Our results indicate that features deemed detrimental for VQA trainability can also lead to issues such as barren plateaus in QML.
- Score: 0.0
- License: http://arxiv.org/licenses/nonexclusive-distrib/1.0/
- Abstract: A new paradigm for data science has emerged, with quantum data, quantum
models, and quantum computational devices. This field, called Quantum Machine
Learning (QML), aims to achieve a speedup over traditional machine learning for
data analysis. However, its success usually hinges on efficiently training the
parameters in quantum neural networks, and the field of QML is still lacking
theoretical scaling results for their trainability. Some trainability results
have been proven for a closely related field called Variational Quantum
Algorithms (VQAs). While both fields involve training a parametrized quantum
circuit, there are crucial differences that make the results for one setting
not readily applicable to the other. In this work we bridge the two frameworks
and show that gradient scaling results for VQAs can also be applied to study
the gradient scaling of QML models. Our results indicate that features deemed
detrimental for VQA trainability can also lead to issues such as barren
plateaus in QML. Consequently, our work has implications for several QML
proposals in the literature.
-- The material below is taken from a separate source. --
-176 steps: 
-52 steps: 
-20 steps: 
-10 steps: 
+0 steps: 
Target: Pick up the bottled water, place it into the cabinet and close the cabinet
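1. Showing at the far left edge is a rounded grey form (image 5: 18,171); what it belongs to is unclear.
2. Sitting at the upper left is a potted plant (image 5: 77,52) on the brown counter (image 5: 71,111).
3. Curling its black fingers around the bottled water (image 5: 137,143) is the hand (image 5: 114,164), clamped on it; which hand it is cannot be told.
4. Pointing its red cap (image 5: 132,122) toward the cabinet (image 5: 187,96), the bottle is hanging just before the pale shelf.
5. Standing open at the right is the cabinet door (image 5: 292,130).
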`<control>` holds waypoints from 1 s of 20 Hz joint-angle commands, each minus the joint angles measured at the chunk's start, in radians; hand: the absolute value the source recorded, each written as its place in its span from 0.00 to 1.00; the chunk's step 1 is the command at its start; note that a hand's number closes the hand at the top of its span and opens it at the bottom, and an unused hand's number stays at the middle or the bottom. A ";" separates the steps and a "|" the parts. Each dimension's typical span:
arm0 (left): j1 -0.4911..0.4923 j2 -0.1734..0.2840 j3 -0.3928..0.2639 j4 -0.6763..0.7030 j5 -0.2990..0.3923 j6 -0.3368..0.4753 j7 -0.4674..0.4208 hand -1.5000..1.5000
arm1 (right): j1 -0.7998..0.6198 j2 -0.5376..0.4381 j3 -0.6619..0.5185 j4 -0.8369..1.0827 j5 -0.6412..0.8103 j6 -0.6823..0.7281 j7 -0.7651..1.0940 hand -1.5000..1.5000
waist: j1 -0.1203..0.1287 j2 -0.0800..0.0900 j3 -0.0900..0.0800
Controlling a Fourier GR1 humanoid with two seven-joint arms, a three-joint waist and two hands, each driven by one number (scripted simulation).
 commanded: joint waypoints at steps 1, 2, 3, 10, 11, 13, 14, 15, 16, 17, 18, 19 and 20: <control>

In addition, we provide theoretical and numerical
evidence that QML models exhibit further trainability issues not present in
VQAs, arising from the use of a training dataset. We refer to these as
dataset-induced barren plateaus. These results are most relevant when dealing
with classical data, as here the choice of embedding scheme (i.e., the map
between classical data and quantum states) can greatly affect the gradient
scaling.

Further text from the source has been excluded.